━━━ AVAILABLE DATA
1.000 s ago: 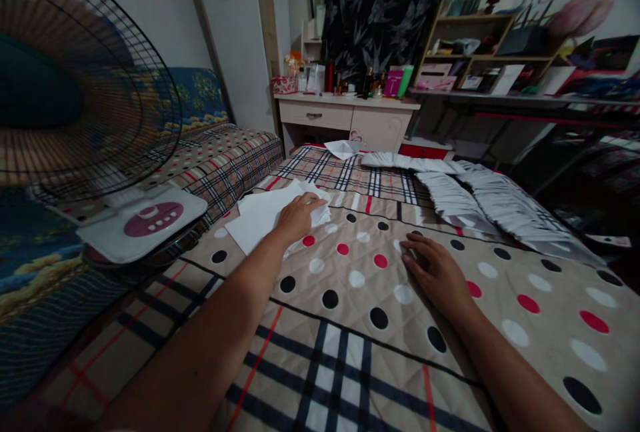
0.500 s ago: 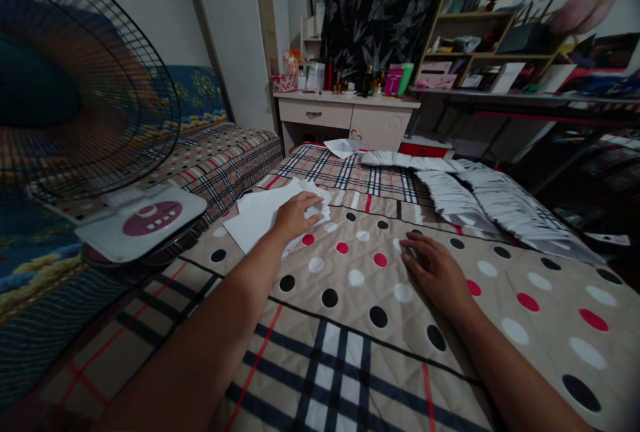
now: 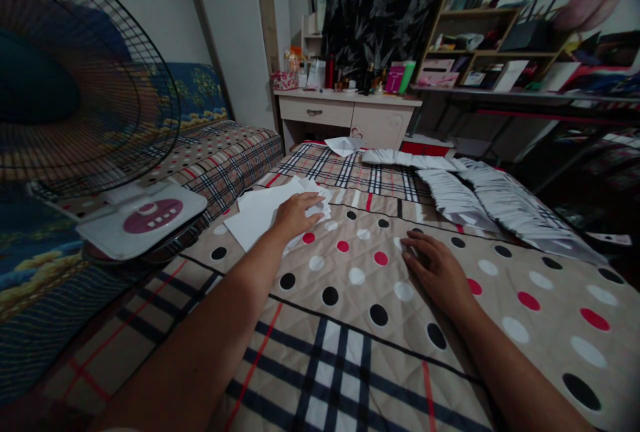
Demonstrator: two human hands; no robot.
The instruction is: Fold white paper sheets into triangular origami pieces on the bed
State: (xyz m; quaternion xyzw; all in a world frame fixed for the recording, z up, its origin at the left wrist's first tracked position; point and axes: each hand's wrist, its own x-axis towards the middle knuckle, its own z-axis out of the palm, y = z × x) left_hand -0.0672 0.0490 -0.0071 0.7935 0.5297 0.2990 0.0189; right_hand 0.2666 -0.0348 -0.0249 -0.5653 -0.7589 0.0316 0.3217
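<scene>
My left hand (image 3: 295, 214) rests on a loose pile of white paper sheets (image 3: 260, 215) on the quilted bedspread (image 3: 360, 325), its fingers curled on the top sheet's edge. My right hand (image 3: 436, 271) lies flat on the dotted part of the spread, fingers stretched out, holding nothing. Long rows of folded white papers (image 3: 480, 202) lie overlapped further back on the right. One folded paper piece (image 3: 344, 145) sits at the far end of the bed.
A standing fan (image 3: 75, 105) with a white control base (image 3: 143, 217) fills the left. A pale dresser (image 3: 347, 115) with bottles stands beyond the bed. Wooden shelves (image 3: 480, 45) and a dark desk are at the back right.
My left hand's fingers have drawn in slightly on the top sheet. The view has tilted up a little. My right hand has not moved.
</scene>
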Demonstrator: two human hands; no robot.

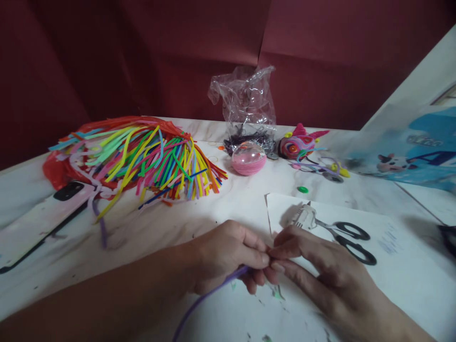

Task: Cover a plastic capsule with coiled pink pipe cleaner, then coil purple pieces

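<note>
A purple pipe cleaner (pixel 213 289) runs up from the bottom edge and passes under the fingers of my left hand (pixel 231 254), which is closed on it. My right hand (pixel 320 268) is pinched, its thumb and fingertips meeting those of my left hand. What lies between the right fingertips is hidden. Just beyond my right hand, a white glue gun (pixel 303 216) and scissors with black handles (pixel 352 242) rest on a sheet of white paper (pixel 381 228).
At left lies a large bundle of coloured pipe cleaners (pixel 171 166) near a phone (pixel 46 221). Farther back are a clear plastic bag (pixel 249 99), a ball with a pink lower half (pixel 249 164) and a pink pipe-cleaner figure (pixel 295 145). A blue printed bag (pixel 416 147) stands at right.
</note>
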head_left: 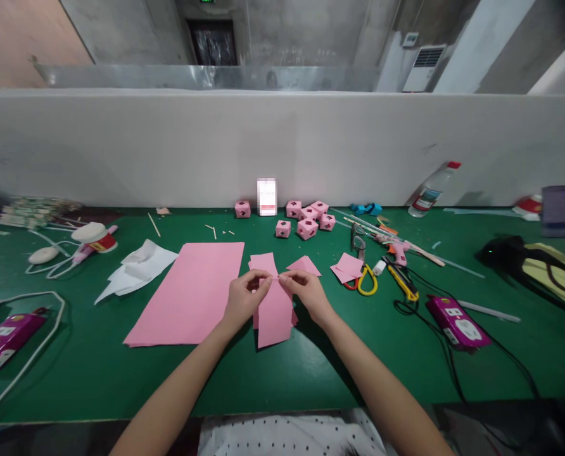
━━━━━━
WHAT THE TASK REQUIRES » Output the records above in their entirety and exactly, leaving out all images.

SOLUTION TO THE PROBLEM »
1.000 s ago: 
0.500 s ago: 
now: 
Demonstrator: two human hands; no robot.
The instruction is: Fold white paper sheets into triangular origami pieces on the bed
State: (xyz m; quaternion xyzw; all in a world frame fixed for the recording, z up, its origin at the left wrist's first tracked position; point and axes: each hand's wrist, its own x-axis towards the middle knuckle, its own z-axis out of the palm, y = z × x) left_hand -0.0672 0.0490 -0.0071 0.7935 0.5297 0.2990 0.0189; right_hand 0.2666 -0.0348 -0.0249 -0.5653 -0.7589 0.0316 0.3217
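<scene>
My left hand (image 3: 295, 214) rests on a loose pile of white paper sheets (image 3: 260, 215) on the quilted bedspread (image 3: 360, 325), its fingers curled on the top sheet's edge. My right hand (image 3: 436, 271) lies flat on the dotted part of the spread, fingers stretched out, holding nothing. Long rows of folded white papers (image 3: 480, 202) lie overlapped further back on the right. One folded paper piece (image 3: 344, 145) sits at the far end of the bed.
A standing fan (image 3: 75, 105) with a white control base (image 3: 143, 217) fills the left. A pale dresser (image 3: 347, 115) with bottles stands beyond the bed. Wooden shelves (image 3: 480, 45) and a dark desk are at the back right.
My left hand's fingers have drawn in slightly on the top sheet. The view has tilted up a little. My right hand has not moved.
</scene>
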Demonstrator: two human hands; no robot.


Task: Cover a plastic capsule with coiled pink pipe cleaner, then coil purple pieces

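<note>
A purple pipe cleaner (pixel 213 289) runs up from the bottom edge and passes under the fingers of my left hand (pixel 231 254), which is closed on it. My right hand (pixel 320 268) is pinched, its thumb and fingertips meeting those of my left hand. What lies between the right fingertips is hidden. Just beyond my right hand, a white glue gun (pixel 303 216) and scissors with black handles (pixel 352 242) rest on a sheet of white paper (pixel 381 228).
At left lies a large bundle of coloured pipe cleaners (pixel 171 166) near a phone (pixel 46 221). Farther back are a clear plastic bag (pixel 249 99), a ball with a pink lower half (pixel 249 164) and a pink pipe-cleaner figure (pixel 295 145). A blue printed bag (pixel 416 147) stands at right.
</note>
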head_left: 

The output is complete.